From the White House and Treasury side, the overarching theme has been deregulation, according to Madrigal. She reviewed a number of memorandums and executive orders that have come out of the White House since President Donald Trump’s inauguration, including one stating that for every new federal regulation, two must come off the books. Another instructs the IRS and Department of Treasury to hold up on new regulations until presidential appointees are in place.

Madrigal also discussed the CHARITY Act, which has been introduced in the U.S. Senate, as being relevant to the Treasury because the bill picks up on budget proposals of years past. Provisions in the bill include a requirement to file Form 990s electronically, allowing funds from individual retirement accounts (IRAs) to roll over into donor-advised funds, and simplifying the private foundation excise tax to a flat 1 percent.

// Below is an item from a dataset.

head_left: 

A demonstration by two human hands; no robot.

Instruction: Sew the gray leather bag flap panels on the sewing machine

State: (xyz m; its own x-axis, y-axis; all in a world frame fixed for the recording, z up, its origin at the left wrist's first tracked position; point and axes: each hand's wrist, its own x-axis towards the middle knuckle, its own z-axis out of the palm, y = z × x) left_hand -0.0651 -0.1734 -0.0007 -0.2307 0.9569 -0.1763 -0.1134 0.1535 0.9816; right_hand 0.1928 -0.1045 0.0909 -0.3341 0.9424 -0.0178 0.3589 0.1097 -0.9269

Finally, where is this broad tax reform many have said is right around the corner? Reid expects headway to be made soon. The trouble has been that there aren’t enough tax loopholes that can be closed to move the needle down from the 39.6 percent current maximum tax rate. Dollars need to flow in from elsewhere to make up for any more substantial cuts and any such decisions must be politically viable.

That’s why, for instance, a consumption tax has become a difficult sell: It breaks President George H.W. Bush’s cardinal rule: “Read my lips: no new taxes.” Reid said that one way of driving revenue, having a consumption tax without having an actual consumption tax, would be to tax corporations selling products from overseas to the U.S. It’s a tax that would ultimately be passed onto consumers in the form of higher costs.